Para que o processo decorra sem sobressaltos, o executivo camarário liderado por Costa apresentará duas resoluções, na reunião pública desta quarta-feira. Uma relativa à identificação dos equipamentos que devem ficar nas mãos do município, como jardins, piscinas, vias rodoviárias e espaços públicos; outra que estabelece os critérios de transferência do pessoal. Ou seja, as linhas que guiarão a passagem de funcionários do município para as freguesias. E, neste aspecto, o autarca faz questão de frisar que “está garantido o princípio de plenitude dos direitos adquiridos dos funcionários”, seja pela manutenção do seu vínculo público, seja pela imutabilidade face ao que auferiam até aqui nos quadros da CML, ou ainda nos direitos sociais ou na contagem de antiguidade.

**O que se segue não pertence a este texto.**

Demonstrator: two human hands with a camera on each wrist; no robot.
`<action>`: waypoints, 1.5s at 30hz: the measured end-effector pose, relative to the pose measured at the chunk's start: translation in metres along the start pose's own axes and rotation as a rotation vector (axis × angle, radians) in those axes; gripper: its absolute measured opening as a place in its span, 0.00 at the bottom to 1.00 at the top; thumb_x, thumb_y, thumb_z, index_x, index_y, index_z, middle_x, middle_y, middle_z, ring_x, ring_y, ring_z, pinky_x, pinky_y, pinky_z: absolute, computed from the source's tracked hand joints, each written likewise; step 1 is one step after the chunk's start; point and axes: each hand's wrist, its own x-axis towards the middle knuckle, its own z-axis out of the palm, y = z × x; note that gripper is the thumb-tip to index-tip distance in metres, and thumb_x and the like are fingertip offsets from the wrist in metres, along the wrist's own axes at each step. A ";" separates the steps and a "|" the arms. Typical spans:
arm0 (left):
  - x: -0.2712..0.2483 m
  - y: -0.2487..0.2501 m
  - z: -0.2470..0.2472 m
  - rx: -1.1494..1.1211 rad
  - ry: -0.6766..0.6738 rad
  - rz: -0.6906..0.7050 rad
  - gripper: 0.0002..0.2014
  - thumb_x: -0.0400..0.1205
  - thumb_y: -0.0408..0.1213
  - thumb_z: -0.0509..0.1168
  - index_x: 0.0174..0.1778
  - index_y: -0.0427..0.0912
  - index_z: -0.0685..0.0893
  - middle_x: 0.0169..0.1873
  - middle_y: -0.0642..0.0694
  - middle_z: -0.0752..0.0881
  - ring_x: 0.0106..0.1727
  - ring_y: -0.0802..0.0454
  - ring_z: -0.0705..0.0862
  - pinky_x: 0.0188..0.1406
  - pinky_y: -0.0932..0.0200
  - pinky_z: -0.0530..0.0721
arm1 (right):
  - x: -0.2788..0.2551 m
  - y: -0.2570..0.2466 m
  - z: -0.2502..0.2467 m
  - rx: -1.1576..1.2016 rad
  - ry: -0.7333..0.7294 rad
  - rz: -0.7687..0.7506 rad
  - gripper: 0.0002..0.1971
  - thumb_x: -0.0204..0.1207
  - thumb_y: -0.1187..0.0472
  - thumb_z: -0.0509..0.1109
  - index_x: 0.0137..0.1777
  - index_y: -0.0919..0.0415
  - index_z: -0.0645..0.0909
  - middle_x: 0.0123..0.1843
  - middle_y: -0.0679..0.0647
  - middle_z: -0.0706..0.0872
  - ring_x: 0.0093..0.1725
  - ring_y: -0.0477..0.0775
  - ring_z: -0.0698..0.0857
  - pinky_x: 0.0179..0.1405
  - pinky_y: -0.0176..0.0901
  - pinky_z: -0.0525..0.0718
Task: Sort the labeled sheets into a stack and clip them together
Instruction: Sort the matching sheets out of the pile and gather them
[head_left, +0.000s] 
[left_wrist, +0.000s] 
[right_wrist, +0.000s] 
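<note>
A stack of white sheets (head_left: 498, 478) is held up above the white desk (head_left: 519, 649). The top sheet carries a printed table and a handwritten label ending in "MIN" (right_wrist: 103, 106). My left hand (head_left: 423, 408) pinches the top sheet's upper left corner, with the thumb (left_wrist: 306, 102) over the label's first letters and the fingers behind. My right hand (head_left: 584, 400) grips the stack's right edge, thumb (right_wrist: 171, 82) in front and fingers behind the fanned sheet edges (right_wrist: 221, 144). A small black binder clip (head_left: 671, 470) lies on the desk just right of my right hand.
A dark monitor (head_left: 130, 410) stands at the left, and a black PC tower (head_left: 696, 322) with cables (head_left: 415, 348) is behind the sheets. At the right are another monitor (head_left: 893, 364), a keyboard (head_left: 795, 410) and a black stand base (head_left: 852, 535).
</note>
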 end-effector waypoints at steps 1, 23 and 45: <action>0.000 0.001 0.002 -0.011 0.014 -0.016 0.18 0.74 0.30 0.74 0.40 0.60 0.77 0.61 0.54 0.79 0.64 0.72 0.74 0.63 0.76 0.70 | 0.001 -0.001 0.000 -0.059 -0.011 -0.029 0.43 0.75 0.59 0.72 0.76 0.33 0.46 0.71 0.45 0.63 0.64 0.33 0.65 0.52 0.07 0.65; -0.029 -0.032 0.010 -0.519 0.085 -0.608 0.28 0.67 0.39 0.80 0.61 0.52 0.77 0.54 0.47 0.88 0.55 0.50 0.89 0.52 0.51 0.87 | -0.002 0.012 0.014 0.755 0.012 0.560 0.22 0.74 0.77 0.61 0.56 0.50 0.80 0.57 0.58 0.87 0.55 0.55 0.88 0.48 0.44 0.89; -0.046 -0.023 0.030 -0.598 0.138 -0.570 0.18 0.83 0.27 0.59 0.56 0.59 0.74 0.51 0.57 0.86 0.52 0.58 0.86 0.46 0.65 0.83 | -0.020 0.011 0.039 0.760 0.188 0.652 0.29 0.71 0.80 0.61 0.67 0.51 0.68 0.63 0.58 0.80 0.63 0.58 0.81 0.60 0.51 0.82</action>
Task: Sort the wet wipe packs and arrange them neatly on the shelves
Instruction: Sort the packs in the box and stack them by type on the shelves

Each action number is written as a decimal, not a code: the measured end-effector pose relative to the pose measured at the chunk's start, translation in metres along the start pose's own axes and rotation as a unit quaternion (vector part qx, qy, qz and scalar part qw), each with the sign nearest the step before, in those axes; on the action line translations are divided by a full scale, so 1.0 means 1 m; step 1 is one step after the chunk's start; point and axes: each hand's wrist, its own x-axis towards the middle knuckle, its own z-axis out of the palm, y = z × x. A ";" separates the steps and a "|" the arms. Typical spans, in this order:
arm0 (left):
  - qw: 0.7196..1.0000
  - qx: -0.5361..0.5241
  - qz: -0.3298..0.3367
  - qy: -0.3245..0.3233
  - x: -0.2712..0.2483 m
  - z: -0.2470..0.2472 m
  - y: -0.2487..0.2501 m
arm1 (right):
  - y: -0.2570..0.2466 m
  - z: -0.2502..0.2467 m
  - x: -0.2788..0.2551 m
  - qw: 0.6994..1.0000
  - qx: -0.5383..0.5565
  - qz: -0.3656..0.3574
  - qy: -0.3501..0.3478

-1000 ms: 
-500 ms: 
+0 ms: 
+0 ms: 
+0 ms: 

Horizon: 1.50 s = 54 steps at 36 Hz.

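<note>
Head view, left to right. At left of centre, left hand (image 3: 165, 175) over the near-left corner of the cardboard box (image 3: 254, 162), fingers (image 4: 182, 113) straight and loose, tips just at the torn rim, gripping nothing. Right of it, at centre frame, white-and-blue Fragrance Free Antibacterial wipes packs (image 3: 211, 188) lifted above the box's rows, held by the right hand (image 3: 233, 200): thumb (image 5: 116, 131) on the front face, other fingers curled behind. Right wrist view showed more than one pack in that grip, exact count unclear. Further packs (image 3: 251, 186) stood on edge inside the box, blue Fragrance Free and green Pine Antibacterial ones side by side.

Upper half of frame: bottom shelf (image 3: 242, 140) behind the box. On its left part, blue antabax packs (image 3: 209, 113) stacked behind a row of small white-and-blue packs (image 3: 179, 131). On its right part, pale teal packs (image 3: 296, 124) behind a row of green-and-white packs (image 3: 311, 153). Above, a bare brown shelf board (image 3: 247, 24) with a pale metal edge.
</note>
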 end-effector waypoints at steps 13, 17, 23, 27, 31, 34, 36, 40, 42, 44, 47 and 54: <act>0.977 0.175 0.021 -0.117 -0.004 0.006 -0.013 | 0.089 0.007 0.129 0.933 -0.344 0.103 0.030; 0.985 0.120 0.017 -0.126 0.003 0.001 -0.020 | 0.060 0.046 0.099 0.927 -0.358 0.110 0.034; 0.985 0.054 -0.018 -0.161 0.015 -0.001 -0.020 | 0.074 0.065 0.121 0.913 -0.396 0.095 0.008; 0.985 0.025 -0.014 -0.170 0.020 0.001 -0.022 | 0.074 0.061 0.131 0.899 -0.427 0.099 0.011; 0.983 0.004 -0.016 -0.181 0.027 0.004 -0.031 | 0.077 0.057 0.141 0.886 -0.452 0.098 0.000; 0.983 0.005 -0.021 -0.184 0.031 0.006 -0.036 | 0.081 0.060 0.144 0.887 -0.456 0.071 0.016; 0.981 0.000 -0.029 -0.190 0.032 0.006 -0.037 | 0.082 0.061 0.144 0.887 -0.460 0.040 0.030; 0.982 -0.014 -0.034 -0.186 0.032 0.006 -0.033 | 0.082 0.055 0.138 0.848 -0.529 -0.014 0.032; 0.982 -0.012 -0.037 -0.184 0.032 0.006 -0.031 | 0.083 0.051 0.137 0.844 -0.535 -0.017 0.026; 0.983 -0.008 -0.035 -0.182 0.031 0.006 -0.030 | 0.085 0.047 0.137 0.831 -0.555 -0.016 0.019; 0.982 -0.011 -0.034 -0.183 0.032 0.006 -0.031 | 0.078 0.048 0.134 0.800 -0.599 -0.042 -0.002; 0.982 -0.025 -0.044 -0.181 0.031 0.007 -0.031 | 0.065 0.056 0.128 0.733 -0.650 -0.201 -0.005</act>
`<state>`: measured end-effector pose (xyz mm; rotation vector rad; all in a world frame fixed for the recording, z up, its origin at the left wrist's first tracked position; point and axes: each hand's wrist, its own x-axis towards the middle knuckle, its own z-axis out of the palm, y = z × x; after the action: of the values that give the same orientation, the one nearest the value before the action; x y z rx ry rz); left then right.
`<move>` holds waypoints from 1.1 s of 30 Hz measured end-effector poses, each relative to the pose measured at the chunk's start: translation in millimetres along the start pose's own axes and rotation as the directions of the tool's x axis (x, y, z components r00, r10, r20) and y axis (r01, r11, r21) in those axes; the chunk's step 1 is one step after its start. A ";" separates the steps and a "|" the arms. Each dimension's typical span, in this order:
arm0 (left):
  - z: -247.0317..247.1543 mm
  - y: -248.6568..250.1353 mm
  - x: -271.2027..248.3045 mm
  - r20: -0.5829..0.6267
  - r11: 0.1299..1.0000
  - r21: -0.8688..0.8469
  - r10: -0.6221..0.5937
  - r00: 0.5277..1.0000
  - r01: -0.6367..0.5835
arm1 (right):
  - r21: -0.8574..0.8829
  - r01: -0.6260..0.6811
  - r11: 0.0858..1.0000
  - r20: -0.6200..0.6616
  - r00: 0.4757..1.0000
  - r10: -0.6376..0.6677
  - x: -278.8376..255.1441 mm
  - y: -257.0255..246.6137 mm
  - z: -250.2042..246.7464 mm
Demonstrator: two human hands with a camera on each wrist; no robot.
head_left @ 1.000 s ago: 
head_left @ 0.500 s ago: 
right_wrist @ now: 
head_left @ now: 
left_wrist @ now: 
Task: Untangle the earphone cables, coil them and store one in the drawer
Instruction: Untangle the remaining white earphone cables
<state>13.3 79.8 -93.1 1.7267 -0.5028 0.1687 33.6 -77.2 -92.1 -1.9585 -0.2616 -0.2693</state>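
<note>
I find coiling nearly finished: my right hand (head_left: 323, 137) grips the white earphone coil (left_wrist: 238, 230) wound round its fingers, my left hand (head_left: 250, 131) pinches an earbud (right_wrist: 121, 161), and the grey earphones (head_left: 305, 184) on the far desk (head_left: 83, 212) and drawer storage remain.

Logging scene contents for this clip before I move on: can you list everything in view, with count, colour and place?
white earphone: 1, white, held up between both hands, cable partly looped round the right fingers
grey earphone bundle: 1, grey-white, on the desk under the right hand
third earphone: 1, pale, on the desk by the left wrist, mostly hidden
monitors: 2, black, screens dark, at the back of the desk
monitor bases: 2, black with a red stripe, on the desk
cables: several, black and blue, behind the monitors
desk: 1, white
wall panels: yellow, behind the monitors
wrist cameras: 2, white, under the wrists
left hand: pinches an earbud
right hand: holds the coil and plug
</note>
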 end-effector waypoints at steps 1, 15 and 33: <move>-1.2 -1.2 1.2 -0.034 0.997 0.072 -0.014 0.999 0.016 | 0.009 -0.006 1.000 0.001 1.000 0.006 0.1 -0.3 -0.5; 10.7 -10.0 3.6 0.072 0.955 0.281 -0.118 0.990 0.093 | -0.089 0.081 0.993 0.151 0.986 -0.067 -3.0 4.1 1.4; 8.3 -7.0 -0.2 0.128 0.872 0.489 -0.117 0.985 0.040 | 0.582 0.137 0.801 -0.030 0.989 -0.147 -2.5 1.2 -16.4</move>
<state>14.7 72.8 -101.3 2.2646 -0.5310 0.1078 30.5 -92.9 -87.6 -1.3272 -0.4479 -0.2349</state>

O presidente da câmara reconheceu que, se no caso dos funcionários adstritos ao funcionamento de determinados equipamentos (como bibliotecas, escolas e piscinas), “é fácil a identificação do pessoal a transferir”, já no caso do pessoal operacional (sobretudo os quadros superiores que garantem o próprio funcionamento da estrutura administrativa global) “é diferente”. Costa diz confiar nas freguesias e disse “não aceitar a visão preconceituosa de que as juntas são menos capazes que as câmaras”. E deu o exemplo da descentralização dos serviços de limpeza das ruas – uma das principais falhas da autarquia, admitiu – para as juntas como prova dessa confiança. “É uma daquelas áreas que permitirá, sem dúvida, uma melhoria dos serviços”, afirma.

Respondendo às questões colocadas pelos jornalistas convocados ao salão nobre dos Paços do Concelho, António Costa afirmou que não existem razões para recear uma perda de qualidade dos serviços prestados pela autarquia, em virtude da passagem de competências. E exemplificou com as bibliotecas. “A transferência de equipamentos para as freguesias não implica o desembramento do seu funcioamento em rede. Elas vão continuar a ter uma estratégia comum”, assegurou o autarca, elogiando o papel que as mesmas têm tido como “uma espécie de centros culturais de proximidade”. Apenas as bibliotecas centrais, como a do Campo Pequeno – à imagem do que sucede com outros equipamentos considerados emblemáticos, nas mais diversas áreas -, permanecerão sob a alçada do município.